An inductor `2//pi` Henry, a capacitor `100//T muF` and a resistor `75Omega` are connected in series across a source of emf `V=10sin 100pit`. Here t is in second. (a) find the impedance of the circuit. (b) find the energy dissipated in the circuit in 20 minutes.

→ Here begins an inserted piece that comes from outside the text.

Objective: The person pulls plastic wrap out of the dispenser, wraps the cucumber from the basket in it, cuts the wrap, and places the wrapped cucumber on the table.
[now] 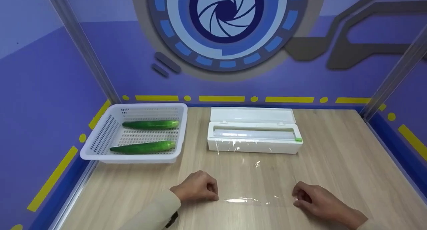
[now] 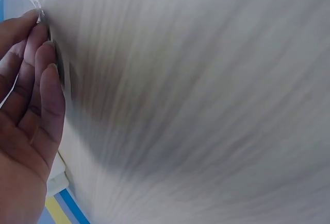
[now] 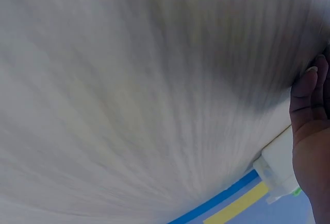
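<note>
A sheet of clear plastic wrap (image 1: 247,200) stretches from the roll (image 1: 253,134) in a white dispenser box (image 1: 253,147) toward the person. Its near left corner is pinched between thumb and fingers of the left hand (image 1: 196,186), close over the table. At the near right corner, the right hand (image 1: 317,200) pinches the wrap the same way. In the left wrist view, a crinkled bit of wrap (image 2: 37,3) shows at the left fingertips. The right wrist view shows only part of the right hand (image 3: 309,126), its fingertips cut off at the edge.
A white plastic basket (image 1: 183,133) with two cucumbers, one farther back (image 1: 150,124) and one nearer (image 1: 143,147), stands at the left. The dispenser's lid (image 1: 252,115) is raised, with a green slider (image 1: 298,139) at its right front corner. Blue-purple panels (image 1: 233,86) wall the wooden table (image 1: 337,150).
</note>
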Tool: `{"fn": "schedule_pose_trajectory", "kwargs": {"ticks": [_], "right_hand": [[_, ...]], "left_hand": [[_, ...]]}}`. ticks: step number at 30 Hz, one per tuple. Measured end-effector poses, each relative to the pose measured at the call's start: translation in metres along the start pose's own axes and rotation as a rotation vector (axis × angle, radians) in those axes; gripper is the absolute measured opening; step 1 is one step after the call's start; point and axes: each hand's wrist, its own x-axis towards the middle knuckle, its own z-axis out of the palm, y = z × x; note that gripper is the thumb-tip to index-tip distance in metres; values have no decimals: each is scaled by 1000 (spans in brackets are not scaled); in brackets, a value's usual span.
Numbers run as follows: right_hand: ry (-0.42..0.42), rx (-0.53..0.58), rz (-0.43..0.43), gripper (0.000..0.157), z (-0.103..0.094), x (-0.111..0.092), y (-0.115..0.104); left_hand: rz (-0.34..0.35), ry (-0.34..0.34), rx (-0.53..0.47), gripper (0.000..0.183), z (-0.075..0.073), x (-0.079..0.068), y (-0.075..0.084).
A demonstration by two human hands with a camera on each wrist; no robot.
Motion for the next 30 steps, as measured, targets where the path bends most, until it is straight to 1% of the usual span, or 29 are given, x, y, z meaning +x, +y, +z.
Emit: {"fn": "schedule_pose_trajectory", "kwargs": {"ticks": [3,5,7,9,13,15,18,22,25,27,30], "right_hand": [[74,8,-107,25,3,-2,3],[106,20,-166,32,4,-3,6],[121,23,-198,41,5,-4,8],[122,25,-203,47,5,-4,9],[117,18,-168,54,5,-4,8],[96,30,-122,57,4,-3,8],[71,43,-97,63,2,-3,7],[25,57,-69,69,-2,-1,7],[-27,65,0,74,-6,1,6],[-51,66,31,76,-7,3,6],[-60,61,23,77,-9,4,6]], "left_hand": [[25,8,-9,14,1,-1,-1],[34,19,5,17,2,-1,-2],[29,30,16,21,2,-1,-3],[19,43,32,26,2,-2,-4],[0,60,37,32,2,-4,-5],[-6,65,27,34,2,-4,-6],[-19,68,5,37,3,-6,-7],[-38,65,-24,38,3,-7,-7],[-49,65,-39,39,4,-8,-7],[-50,69,-44,40,4,-9,-7],[-51,74,-46,41,5,-10,-7]]}}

To solve the problem step by step, we will break it down into parts (a) and (b) as given in the question. ### Part (a): Finding the Impedance of the Circuit 1. **Identify the given values:** - Inductance, \( L = \frac{2}{\pi} \) Henry - Capacitance, \( C = \frac{100}{\pi} \, \mu F = \frac{100}{\pi} \times 10^{-6} \, F \) - Resistance, \( R = 75 \, \Omega \) - Voltage source, \( V = 10 \sin(100 \pi t) \) 2. **Determine the angular frequency \( \omega \):** - From the voltage equation, we have \( \omega = 100 \pi \, \text{rad/s} \). 3. **Calculate the inductive reactance \( X_L \):** \[ X_L = \omega L = (100 \pi) \left(\frac{2}{\pi}\right) = 200 \, \Omega \] 4. **Calculate the capacitive reactance \( X_C \):** \[ X_C = \frac{1}{\omega C} = \frac{1}{100 \pi \left(\frac{100}{\pi} \times 10^{-6}\right)} = \frac{10^{-6}}{100} = 100 \, \Omega \] 5. **Calculate the impedance \( Z \):** \[ Z = \sqrt{R^2 + (X_L - X_C)^2} \] \[ Z = \sqrt{75^2 + (200 - 100)^2} = \sqrt{75^2 + 100^2} = \sqrt{5625 + 10000} = \sqrt{15625} = 125 \, \Omega \] ### Part (b): Finding the Energy Dissipated in the Circuit in 20 Minutes 1. **Calculate the peak current \( I_0 \):** \[ I_0 = \frac{V_0}{Z} = \frac{10}{125} = 0.08 \, A \] 2. **Calculate the RMS current \( I_{RMS} \):** \[ I_{RMS} = \frac{I_0}{\sqrt{2}} = \frac{0.08}{\sqrt{2}} = \frac{0.08 \times \sqrt{2}}{2} = 0.05657 \, A \] 3. **Calculate the energy dissipated \( E \):** \[ E = I_{RMS}^2 \cdot R \cdot t \] - Convert time from minutes to seconds: \( t = 20 \times 60 = 1200 \, s \) \[ E = (0.05657)^2 \cdot 75 \cdot 1200 \] \[ E = 0.0032 \cdot 75 \cdot 1200 = 288 \, J \] ### Final Answers: - (a) The impedance of the circuit is \( Z = 125 \, \Omega \). - (b) The energy dissipated in the circuit in 20 minutes is \( E = 288 \, J \).